**ASSIGNMENT:** When the line containing "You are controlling" appears in the data below, begin copying there and stop only after the line containing "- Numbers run".

┄┄┄┄┄┄┄┄┄┄┄┄┄┄┄┄┄┄┄┄

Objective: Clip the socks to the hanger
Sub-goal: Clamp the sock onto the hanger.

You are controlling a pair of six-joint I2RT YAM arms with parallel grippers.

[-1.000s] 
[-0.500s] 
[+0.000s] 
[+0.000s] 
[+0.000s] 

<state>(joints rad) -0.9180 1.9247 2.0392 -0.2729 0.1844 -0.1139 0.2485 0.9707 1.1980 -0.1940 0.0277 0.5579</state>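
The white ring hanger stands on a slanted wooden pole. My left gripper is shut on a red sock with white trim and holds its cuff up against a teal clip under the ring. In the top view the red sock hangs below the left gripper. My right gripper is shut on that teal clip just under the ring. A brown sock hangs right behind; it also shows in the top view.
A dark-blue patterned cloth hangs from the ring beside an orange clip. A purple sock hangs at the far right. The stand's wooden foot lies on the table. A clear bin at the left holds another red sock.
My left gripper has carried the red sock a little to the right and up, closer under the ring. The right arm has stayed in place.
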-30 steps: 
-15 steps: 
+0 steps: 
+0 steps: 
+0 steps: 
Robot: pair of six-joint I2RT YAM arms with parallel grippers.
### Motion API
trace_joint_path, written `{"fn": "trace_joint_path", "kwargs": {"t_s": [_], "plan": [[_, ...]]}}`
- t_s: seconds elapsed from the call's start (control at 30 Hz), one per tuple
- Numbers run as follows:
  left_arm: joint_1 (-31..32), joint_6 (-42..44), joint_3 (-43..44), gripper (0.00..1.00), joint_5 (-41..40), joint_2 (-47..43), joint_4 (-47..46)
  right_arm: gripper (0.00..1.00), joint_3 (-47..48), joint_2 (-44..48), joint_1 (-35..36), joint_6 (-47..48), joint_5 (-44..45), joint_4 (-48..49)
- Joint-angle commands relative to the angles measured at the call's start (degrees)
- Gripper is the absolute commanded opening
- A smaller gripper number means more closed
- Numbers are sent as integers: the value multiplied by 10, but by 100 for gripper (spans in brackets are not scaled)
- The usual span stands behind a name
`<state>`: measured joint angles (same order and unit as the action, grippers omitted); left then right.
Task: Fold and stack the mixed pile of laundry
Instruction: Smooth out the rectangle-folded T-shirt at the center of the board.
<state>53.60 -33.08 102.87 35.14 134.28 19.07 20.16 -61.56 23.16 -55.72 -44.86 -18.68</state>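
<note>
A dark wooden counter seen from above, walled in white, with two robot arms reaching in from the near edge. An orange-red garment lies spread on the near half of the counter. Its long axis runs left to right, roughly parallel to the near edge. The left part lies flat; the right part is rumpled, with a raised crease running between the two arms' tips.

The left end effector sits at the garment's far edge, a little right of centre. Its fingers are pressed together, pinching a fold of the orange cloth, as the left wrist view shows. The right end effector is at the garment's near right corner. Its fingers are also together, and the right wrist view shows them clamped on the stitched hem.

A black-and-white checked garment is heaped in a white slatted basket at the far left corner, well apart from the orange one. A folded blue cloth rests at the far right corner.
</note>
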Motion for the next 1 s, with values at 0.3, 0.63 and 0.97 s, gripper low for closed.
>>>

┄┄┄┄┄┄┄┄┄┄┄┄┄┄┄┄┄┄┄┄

**ANSWER TO THIS EXERCISE:**
You are controlling a pair of six-joint I2RT YAM arms with parallel grippers.

[-1.000s] 
[-0.500s] 
[+0.000s] 
[+0.000s] 
[+0.000s] 

<state>(joints rad) -0.9180 1.9247 2.0392 -0.2729 0.1844 -0.1139 0.2485 0.9707 1.1980 -0.1940 0.0277 0.5579</state>
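The white ring hanger stands on a slanted wooden pole. My left gripper is shut on a red sock with white trim and holds its cuff up against a teal clip under the ring. In the top view the red sock hangs below the left gripper. My right gripper is shut on that teal clip just under the ring. A brown sock hangs right behind; it also shows in the top view.
A dark-blue patterned cloth hangs from the ring beside an orange clip. A purple sock hangs at the far right. The stand's wooden foot lies on the table. A clear bin at the left holds another red sock.
My left gripper has carried the red sock a little to the right and up, closer under the ring. The right arm has stayed in place.
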-30 steps: 
-15 steps: 
+0 steps: 
+0 steps: 
+0 steps: 
Robot: pair of six-joint I2RT YAM arms with parallel grippers.
### Motion API
trace_joint_path, written `{"fn": "trace_joint_path", "kwargs": {"t_s": [_], "plan": [[_, ...]]}}`
- t_s: seconds elapsed from the call's start (control at 30 Hz), one per tuple
- Numbers run as follows:

Here the output is complete.